A freshly deployed CloudTAK instance on default configuration handles a small team of ATAK devices without issue. The problems appear gradually: CoT event delivery starts lagging when the 80th or 90th concurrent client connects, PostgreSQL connection pool errors surface in the logs around 150 clients, and at 300+ clients the server begins queuing events so aggressively that field units notice their COP is minutes behind reality. None of this is a fundamental limit of CloudTAK — it is a consequence of running an operationally scaled workload on development defaults. This guide covers the full tuning path: establishing a performance baseline, optimising PostgreSQL, rate-limiting CoT traffic, managing WebSocket connections, enabling spatial filtering, and scaling horizontally when a single instance is no longer enough.

Performance baseline: what 100, 500, and 1000 clients look like on default config

Before tuning anything, measure where you currently are. The CloudTAK admin metrics endpoint provides the most direct view of server health:

# Poll CloudTAK metrics every 5 seconds
watch -n5 'curl -s -H "Authorization: Bearer $ADMIN_TOKEN" \
  https://tak.yourdomain.com:8443/api/admin/metrics | jq .'

Key fields to watch: ws_connections (active WebSocket clients), cot_queue_depth (events waiting to be persisted), db_pool_active / db_pool_waiting, and cot_latency_p99_ms.

What those numbers look like on default configuration (2 vCPU / 4 GB, DB_POOL_MAX=10) across three load levels:

Clients CPU Memory CoT p50 latency CoT p99 latency DB errors/min
100 28% 1.4 GB 210 ms 870 ms 0
500 94% 3.2 GB 3,800 ms 18,200 ms 47
1000 100% (saturated) 3.8 GB + swap >30,000 ms timeout 300+

The 500-client row is the operational inflection point for most defense deployments. It is also the scenario where tuning delivers the greatest absolute improvement — the remediation steps below are benchmarked against this profile. Network bandwidth at 500 clients on default config is approximately 340 Mbps outbound (every CoT event fan-out to every subscriber), which is a secondary bottleneck on constrained tactical links.

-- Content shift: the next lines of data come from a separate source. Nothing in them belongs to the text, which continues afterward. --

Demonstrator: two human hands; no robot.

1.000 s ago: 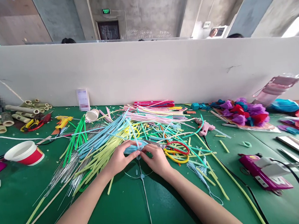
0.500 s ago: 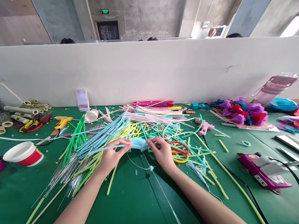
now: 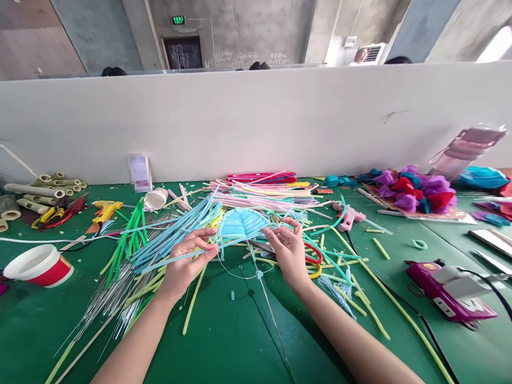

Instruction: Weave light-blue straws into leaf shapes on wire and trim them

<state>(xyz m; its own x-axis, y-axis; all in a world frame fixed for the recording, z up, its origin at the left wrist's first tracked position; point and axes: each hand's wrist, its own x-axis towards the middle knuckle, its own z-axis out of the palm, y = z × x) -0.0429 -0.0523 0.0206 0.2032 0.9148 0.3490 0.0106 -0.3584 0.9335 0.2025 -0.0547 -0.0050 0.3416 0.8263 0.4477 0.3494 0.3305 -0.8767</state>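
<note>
A light-blue ribbed fan-shaped piece (image 3: 242, 223) on a thin wire hoop (image 3: 236, 276) is held up over the middle of the table. Across its lower edge runs a light-blue pipe cleaner (image 3: 242, 239). My left hand (image 3: 189, 260) is closed in a pinch on that pipe cleaner, at the left of the fan, with a tail sticking out leftward. At the fan's right corner, my right hand (image 3: 287, 250) pinches the pipe cleaner between thumb and fingers. A thin wire stem (image 3: 274, 322) hangs from a small blue knot (image 3: 259, 274) toward the table's front.
Behind my hands lie heaped pipe cleaners (image 3: 265, 194). Red-and-yellow-handled scissors (image 3: 314, 258) and a pink glue gun (image 3: 351, 217) are on the right, near a purple power strip (image 3: 448, 294). To the left stand a paper cup (image 3: 38, 268) and yellow glue gun (image 3: 106, 211).
The blue fan has been tilted up, so its ribbed face now shows. My right hand has shifted slightly right, the hands are farther apart, and the wire stem has swung.
</note>
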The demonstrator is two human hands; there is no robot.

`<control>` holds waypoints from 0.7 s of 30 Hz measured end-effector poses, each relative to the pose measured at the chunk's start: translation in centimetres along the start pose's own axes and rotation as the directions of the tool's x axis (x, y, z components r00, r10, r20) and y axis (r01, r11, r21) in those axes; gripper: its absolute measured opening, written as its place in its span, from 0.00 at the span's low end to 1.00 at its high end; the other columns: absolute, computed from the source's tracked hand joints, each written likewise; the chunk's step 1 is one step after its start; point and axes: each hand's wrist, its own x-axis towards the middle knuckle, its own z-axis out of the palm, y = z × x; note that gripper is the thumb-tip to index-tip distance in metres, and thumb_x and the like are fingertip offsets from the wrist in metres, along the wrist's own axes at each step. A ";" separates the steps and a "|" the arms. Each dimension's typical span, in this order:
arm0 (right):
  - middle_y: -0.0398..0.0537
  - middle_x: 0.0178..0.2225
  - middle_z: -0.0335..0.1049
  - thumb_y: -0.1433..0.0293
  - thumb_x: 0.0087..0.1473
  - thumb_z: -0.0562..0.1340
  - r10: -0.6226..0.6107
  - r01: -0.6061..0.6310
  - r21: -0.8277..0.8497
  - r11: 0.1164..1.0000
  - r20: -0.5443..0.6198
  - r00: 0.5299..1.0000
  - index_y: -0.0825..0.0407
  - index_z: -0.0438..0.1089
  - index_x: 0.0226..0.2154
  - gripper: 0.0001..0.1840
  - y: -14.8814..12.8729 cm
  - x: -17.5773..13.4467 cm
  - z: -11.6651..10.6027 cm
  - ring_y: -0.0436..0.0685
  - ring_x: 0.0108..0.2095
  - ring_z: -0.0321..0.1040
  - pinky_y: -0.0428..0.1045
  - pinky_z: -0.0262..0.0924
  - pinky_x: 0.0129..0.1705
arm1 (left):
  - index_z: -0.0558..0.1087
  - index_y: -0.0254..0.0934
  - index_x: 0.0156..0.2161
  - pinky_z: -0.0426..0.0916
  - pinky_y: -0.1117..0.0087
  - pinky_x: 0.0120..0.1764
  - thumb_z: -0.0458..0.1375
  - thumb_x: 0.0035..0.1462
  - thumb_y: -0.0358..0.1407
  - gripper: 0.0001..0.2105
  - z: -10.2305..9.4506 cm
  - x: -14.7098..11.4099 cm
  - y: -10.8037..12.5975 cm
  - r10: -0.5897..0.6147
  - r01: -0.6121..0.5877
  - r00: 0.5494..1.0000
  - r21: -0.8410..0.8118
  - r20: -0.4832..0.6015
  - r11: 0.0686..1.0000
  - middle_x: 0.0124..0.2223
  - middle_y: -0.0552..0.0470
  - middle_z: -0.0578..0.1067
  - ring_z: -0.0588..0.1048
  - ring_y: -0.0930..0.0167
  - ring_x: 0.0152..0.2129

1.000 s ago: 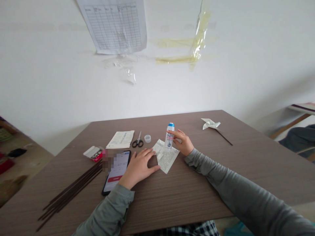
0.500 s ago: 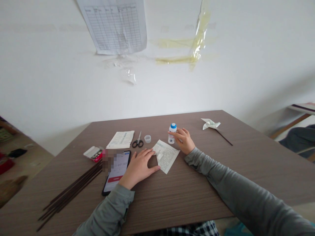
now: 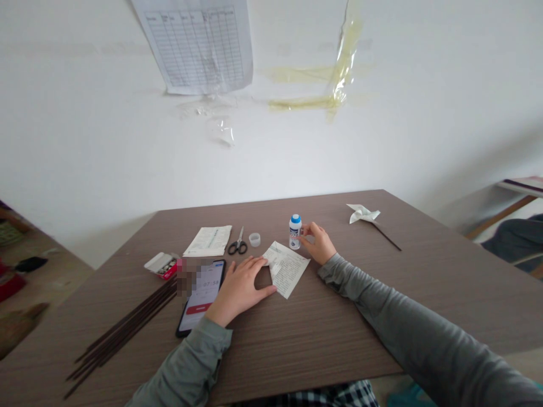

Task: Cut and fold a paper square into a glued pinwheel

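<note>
A square of printed paper point(image 3: 289, 271) lies on the table with one corner toward me, and its left part looks cut or folded. My left hand point(image 3: 241, 287) rests flat at its left side, fingers spread, with fingertips and thumb at the paper's edge. Just behind the paper stands a small white bottle point(image 3: 294, 236) with a blue cap, upright. My right hand point(image 3: 319, 243) is at the bottle's right side, fingers bent and apart, not wrapped round it; I cannot tell whether the fingertips touch it.
Scissors point(image 3: 238, 244), a small clear cup point(image 3: 254, 239) and stacked paper point(image 3: 207, 242) lie behind my left hand. A phone point(image 3: 199, 302), a red-and-white box point(image 3: 163, 264) and several dark sticks point(image 3: 123, 328) are at left. A paper pinwheel point(image 3: 363, 214) lies at back right.
My right hand's fingers have drawn back from across the bottle's front to its right side. The bottle has shifted slightly left and turned, showing more of its label. My left hand stays still.
</note>
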 end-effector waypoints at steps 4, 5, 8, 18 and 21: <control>0.54 0.50 0.96 0.57 0.60 0.84 0.090 -0.089 0.141 0.986 0.000 0.996 0.41 0.76 0.49 0.22 -0.2 0.1 -0.2 0.73 0.51 0.96 0.70 0.88 0.62 | 0.79 0.49 0.84 0.56 0.26 0.91 0.74 0.77 0.48 0.35 0.1 0.1 -0.2 0.002 -0.002 1.000 0.002 -0.004 1.000 0.90 0.37 0.75 0.67 0.38 0.91; 0.53 0.50 0.96 0.57 0.59 0.85 0.104 -0.103 0.171 0.980 0.005 0.995 0.41 0.78 0.51 0.24 -0.3 0.1 -0.2 0.72 0.50 0.96 0.70 0.89 0.61 | 0.79 0.49 0.84 0.56 0.26 0.91 0.74 0.77 0.49 0.35 0.2 0.1 -0.2 0.004 -0.004 1.000 0.001 -0.006 1.000 0.90 0.37 0.75 0.67 0.38 0.91; 0.53 0.49 0.97 0.58 0.56 0.86 0.107 -0.109 0.195 0.975 0.018 0.994 0.42 0.84 0.54 0.26 -0.5 0.4 -0.2 0.71 0.49 0.96 0.69 0.90 0.61 | 0.79 0.49 0.84 0.57 0.24 0.90 0.74 0.77 0.49 0.35 0.3 0.2 -0.4 0.014 -0.014 1.000 0.001 -0.010 1.000 0.89 0.36 0.76 0.67 0.37 0.90; 0.53 0.48 0.97 0.59 0.58 0.86 0.091 -0.103 0.163 0.981 0.080 0.993 0.44 0.90 0.48 0.18 -1.2 2.1 0.8 0.69 0.48 0.95 0.64 0.90 0.58 | 0.79 0.48 0.84 0.56 0.26 0.91 0.72 0.77 0.47 0.35 -0.1 -0.1 -0.1 0.006 -0.007 1.000 0.031 0.012 0.999 0.90 0.37 0.75 0.67 0.39 0.91; 0.53 0.48 0.98 0.60 0.56 0.87 0.110 -0.124 0.175 0.977 0.087 0.990 0.45 0.90 0.47 0.18 -1.6 3.3 1.8 0.69 0.48 0.95 0.63 0.91 0.58 | 0.80 0.48 0.84 0.56 0.25 0.91 0.72 0.77 0.48 0.36 -0.4 -0.2 -0.4 0.009 -0.010 1.000 0.033 0.023 0.999 0.90 0.37 0.75 0.67 0.38 0.90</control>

PostgreSQL tuning: PgBouncer, shared_buffers, work_mem, and autovacuum

PostgreSQL is the dominant bottleneck on most under-tuned CloudTAK deployments. Two separate problems combine: connection exhaustion (too many concurrent application connections for PostgreSQL's process-per-connection model) and slow queries (missing indexes, poorly tuned memory parameters, and autovacuum falling behind on the high-write tracks table).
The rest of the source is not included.